About this exercise -> Where the material below has a line containing "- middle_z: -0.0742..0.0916", start repeating exactly, and keep going through the line containing "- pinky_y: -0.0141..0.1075", with no other lines.

★ ★ ★

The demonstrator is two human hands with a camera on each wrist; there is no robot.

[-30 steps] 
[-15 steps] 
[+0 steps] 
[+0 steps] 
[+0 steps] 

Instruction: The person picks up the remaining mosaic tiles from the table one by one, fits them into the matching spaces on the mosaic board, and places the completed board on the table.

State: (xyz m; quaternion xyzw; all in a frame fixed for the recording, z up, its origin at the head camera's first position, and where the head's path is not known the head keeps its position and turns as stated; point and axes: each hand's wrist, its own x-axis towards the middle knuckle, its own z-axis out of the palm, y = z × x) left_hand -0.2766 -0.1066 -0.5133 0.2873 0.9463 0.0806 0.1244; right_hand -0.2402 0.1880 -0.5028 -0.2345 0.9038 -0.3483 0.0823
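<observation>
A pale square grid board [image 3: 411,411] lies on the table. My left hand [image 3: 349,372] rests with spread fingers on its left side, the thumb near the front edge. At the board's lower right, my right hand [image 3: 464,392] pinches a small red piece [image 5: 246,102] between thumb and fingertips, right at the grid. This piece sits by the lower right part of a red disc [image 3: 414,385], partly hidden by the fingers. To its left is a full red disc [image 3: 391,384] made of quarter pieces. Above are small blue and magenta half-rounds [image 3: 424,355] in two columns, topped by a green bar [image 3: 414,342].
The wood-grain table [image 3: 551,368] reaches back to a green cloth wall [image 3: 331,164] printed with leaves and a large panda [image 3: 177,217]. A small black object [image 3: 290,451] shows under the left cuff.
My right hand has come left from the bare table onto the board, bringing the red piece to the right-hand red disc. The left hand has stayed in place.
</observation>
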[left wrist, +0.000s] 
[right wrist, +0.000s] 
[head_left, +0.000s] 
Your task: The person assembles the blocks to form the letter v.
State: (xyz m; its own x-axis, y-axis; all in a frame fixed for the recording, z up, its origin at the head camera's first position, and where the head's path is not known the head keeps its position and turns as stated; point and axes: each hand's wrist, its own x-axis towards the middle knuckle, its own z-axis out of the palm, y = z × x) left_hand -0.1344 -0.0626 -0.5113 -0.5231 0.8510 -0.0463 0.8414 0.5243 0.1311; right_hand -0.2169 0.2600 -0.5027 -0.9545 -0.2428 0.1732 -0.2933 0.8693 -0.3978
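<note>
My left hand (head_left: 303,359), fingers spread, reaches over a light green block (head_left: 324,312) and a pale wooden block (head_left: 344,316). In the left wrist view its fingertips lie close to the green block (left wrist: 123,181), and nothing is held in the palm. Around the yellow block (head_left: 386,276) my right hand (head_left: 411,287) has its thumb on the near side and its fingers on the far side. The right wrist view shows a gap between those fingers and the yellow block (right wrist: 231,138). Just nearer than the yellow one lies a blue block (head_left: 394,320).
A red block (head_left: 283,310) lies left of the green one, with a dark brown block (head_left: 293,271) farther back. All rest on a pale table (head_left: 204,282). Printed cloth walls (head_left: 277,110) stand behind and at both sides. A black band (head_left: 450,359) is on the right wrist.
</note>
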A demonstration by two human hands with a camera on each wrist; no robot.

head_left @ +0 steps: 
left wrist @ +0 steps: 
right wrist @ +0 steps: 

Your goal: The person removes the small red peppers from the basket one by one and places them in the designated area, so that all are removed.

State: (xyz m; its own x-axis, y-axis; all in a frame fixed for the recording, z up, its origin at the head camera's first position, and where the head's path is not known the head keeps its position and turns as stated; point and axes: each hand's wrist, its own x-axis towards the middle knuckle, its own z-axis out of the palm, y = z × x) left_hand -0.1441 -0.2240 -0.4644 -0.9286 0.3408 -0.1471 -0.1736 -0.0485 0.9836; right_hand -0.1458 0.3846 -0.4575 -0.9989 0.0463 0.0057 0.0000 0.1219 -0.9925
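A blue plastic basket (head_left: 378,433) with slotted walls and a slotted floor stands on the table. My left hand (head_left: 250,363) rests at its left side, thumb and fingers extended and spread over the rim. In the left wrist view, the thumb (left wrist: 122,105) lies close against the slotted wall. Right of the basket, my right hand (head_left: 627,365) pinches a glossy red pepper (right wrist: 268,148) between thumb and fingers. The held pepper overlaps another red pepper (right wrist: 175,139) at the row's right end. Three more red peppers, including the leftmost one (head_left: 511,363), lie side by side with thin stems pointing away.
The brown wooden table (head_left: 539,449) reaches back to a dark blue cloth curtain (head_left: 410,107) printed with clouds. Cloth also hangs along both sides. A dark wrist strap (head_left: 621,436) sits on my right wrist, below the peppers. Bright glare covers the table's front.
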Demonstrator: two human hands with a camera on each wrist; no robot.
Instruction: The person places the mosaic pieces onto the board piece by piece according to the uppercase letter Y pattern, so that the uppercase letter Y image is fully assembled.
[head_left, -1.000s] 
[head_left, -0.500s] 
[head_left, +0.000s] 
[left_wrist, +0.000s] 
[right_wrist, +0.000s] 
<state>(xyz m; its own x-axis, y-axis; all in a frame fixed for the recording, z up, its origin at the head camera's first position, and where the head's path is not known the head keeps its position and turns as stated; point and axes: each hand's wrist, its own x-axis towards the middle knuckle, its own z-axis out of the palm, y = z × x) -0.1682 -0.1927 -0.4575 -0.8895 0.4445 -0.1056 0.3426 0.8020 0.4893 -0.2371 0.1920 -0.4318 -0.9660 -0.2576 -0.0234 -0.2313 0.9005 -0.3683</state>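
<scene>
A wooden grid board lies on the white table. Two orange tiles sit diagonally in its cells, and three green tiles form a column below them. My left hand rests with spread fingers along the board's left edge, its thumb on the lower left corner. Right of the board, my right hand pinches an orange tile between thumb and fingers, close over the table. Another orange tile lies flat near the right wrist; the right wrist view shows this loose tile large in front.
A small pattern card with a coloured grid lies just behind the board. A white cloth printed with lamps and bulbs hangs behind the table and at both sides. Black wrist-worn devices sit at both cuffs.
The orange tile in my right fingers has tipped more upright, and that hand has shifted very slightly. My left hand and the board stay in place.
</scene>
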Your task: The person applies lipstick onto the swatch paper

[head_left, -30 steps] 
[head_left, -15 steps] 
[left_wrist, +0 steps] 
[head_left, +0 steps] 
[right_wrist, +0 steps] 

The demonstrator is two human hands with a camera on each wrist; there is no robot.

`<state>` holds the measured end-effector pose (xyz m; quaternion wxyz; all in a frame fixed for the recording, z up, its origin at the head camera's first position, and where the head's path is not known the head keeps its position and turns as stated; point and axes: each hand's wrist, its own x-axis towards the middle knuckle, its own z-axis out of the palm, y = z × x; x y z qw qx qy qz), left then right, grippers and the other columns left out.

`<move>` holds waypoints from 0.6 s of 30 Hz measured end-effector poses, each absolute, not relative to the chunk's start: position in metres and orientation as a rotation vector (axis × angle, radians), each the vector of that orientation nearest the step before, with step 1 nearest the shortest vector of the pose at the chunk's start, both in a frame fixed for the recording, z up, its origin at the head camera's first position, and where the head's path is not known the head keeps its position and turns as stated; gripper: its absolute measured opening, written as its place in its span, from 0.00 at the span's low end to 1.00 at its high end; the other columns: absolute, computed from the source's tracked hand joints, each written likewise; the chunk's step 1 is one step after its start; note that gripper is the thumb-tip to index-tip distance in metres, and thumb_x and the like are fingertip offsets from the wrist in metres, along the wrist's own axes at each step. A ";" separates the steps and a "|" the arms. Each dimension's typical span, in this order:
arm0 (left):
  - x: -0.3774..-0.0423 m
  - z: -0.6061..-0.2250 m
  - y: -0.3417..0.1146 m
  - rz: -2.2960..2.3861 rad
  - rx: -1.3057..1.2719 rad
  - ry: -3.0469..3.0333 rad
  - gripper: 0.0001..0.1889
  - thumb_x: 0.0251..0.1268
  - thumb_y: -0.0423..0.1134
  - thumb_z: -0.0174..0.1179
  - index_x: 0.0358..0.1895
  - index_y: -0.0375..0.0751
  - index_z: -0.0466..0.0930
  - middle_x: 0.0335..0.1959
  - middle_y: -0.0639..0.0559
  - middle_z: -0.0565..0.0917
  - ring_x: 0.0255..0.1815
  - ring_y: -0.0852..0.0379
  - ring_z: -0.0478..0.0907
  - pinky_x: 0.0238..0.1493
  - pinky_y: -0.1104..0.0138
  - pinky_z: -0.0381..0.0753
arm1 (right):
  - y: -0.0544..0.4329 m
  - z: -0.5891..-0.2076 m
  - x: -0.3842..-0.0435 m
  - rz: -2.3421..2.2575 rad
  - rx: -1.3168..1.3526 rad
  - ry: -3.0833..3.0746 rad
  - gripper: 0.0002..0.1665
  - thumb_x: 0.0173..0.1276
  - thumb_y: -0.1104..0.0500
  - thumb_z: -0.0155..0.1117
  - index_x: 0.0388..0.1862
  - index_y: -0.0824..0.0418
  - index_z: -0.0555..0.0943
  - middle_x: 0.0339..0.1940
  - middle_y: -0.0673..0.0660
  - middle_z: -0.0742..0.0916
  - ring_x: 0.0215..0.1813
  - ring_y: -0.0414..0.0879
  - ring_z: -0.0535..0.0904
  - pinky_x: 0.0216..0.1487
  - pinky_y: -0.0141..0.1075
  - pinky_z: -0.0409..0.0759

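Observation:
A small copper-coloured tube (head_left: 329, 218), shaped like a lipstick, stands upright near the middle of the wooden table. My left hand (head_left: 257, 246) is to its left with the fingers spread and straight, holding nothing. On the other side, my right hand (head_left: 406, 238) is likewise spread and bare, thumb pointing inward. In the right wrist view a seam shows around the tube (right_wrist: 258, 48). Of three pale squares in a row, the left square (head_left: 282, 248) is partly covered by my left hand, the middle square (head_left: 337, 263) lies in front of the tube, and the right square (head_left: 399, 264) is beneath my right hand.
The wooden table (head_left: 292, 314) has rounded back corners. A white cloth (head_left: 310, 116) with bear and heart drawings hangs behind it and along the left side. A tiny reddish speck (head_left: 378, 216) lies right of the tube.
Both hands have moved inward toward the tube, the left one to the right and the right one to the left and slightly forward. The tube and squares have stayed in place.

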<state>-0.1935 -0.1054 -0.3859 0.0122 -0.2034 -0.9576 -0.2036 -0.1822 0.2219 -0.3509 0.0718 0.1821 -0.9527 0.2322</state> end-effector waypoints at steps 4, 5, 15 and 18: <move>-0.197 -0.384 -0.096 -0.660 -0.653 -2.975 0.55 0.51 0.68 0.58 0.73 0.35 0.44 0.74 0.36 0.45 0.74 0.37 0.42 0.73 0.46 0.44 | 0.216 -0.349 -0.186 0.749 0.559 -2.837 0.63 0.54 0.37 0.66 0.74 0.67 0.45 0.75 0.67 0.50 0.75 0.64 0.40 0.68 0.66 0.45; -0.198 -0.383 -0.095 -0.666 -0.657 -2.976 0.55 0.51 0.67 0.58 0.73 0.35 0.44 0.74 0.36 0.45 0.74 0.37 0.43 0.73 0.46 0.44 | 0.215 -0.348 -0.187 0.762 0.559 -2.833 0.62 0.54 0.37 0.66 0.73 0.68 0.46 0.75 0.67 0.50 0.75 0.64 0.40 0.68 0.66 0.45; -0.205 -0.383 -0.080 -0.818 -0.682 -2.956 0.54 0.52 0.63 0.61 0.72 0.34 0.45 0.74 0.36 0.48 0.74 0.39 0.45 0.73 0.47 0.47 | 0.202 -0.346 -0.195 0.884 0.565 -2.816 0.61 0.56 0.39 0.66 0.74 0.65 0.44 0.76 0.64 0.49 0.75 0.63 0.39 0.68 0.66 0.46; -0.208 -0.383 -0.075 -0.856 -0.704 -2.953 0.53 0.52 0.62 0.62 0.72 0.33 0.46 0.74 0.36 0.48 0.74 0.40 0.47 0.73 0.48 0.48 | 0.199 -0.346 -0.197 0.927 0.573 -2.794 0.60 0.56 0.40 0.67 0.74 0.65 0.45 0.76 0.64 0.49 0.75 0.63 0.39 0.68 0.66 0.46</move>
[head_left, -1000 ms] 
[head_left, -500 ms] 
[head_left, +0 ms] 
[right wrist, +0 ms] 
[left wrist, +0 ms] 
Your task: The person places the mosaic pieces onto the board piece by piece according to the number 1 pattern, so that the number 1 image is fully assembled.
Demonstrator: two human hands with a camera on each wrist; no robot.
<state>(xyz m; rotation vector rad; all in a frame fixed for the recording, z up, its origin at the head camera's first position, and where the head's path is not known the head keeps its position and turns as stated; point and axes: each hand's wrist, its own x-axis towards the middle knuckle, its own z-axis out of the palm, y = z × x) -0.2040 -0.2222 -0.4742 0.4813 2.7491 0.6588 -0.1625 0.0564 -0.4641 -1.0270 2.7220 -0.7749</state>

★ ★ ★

Your response ->
  - middle_z: -0.0742..0.0916
  - ring_x: 0.0215..0.1813
  - ring_y: -0.0414..0.0879
  - ring_z: -0.0535..0.0904
  - pinky_x: 0.0216..0.1487
  - pinky_y: -0.0141..0.1075

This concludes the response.